В этом смысле, немцы поступили с замком в чем-то более уважительно (хотя, по сути, конечно, глупо и бездушно) — они к нему отнеслись, как к актуальному фортификационному сооружению, как к инструменту господства, а не как к отчужденному музеефицированному «элементу культуры».
Но это отношение «вне культуры», это восприятие замка ли, церкви ли, произведения искусства или человека не как составляющей великой Игры в Бисер, а как реального фактора и сосредоточения жизни и воспринимается в современном европейском космосе как варварство. В то время как цивилизация, если пользоваться этим словом именно в данном контексте и противопоставлении, есть обращение жизни в культуру.
Разумеется, этим я не хочу сказать, что «жизнь» выше «культуры», что новые варвары фактом своей жизни, своего действия, получают право на разрушение памятников. Отнюдь. Сама по себе «жизнь» не имеет никаких прав на разрушение.
Некоторые руины гораздо значительней некоторых людей.

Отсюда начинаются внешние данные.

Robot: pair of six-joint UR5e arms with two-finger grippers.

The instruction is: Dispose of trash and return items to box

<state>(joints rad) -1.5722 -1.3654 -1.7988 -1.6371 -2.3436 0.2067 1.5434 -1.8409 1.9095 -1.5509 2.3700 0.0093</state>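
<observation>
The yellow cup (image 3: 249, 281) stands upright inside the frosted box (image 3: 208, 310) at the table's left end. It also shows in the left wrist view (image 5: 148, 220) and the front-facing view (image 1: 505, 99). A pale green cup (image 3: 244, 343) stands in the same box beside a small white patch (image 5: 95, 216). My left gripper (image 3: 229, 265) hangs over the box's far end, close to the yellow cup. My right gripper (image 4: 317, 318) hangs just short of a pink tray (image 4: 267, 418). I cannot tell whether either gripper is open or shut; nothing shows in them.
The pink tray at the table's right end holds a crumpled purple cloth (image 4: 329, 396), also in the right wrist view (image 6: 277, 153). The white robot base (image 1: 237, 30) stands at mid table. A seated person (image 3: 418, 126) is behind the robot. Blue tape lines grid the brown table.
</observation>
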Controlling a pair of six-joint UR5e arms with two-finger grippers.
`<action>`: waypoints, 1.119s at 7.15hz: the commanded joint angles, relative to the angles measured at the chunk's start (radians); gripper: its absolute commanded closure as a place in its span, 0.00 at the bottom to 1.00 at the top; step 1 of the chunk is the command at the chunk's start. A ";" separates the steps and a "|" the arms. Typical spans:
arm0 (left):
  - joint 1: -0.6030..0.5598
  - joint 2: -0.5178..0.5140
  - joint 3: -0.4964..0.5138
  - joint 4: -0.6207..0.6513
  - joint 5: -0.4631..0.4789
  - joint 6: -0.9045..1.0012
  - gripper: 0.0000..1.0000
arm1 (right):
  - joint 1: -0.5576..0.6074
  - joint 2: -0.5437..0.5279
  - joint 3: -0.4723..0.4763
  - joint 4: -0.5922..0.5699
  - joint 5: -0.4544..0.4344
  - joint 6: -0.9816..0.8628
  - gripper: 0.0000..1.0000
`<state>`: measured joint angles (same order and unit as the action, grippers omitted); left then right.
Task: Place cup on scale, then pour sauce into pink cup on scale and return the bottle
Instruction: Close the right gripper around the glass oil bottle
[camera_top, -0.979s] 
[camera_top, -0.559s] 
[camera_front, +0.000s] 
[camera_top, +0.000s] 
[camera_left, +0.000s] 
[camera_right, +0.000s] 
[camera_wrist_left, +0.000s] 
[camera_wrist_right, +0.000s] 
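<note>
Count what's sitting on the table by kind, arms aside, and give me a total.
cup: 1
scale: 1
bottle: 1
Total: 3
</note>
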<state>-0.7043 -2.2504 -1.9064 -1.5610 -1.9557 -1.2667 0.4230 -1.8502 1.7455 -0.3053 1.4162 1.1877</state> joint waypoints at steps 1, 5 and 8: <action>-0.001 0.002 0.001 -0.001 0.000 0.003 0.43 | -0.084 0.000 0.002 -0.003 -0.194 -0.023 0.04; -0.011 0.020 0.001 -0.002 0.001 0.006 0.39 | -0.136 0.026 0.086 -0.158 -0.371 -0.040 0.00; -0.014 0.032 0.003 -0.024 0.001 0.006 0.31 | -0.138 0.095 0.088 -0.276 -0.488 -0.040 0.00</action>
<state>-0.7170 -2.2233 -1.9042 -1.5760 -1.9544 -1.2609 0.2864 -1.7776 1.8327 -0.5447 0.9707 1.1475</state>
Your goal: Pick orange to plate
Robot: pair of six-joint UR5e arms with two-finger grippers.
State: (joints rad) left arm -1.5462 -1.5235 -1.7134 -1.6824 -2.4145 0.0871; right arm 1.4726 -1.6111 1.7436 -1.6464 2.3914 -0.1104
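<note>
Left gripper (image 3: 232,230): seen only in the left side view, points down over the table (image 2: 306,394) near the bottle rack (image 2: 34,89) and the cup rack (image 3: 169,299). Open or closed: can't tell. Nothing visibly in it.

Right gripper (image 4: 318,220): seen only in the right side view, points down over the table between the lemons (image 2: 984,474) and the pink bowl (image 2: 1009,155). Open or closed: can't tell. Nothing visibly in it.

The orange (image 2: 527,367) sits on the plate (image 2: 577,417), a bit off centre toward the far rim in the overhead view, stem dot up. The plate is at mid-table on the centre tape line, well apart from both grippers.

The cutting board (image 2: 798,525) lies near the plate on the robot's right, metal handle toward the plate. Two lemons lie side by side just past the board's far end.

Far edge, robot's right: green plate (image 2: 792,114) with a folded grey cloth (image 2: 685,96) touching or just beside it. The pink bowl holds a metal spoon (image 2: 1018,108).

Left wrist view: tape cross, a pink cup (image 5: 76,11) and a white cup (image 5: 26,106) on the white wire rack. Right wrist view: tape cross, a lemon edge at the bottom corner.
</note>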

Большинство египетских мумий гораздо интересней большинства живых египтян. Но необходимо понять, что культура порождается жизнью и, в известном смысле, является осадком жизни. Сколь бы ни была в поэтическом переложении чиста страсть Данте к Беатриче, а Петрарки к Лауре, она все-таки была плодом жизни и ее душных томных страстей.
Живой человек опасен, разрушителен, дурен, но порождающим культуру элементом являются только его вера, мечты, страсти, а потребность в смысле все равно синтезируется лишь из боли и порыва к бессмертию.
Хейзинга хотел устранить избыточное полнокровие аскезой, подвигом. Тут его можно сопоставить с Солженицыным, поставившим во главу своей общественной философии понятие самоограничения. Но от человека, размягченного комфортом и безопасностью, первый отвернулся бы с той же неприязнью, что и второй.
Человек, искусственно устраненный от полнокровия, размазанный по тарелке комфорта, — сколь безопасен, столь и бесплоден как в творческом, так и в самом обычном биологическом смысле. Между тем, культура похожа на финансовую пирамиду — она может существовать, только если на смену выбывшим участникам приходят новые. Чтобы сохранить свои фонды, наш музей должен постоянно пополняться.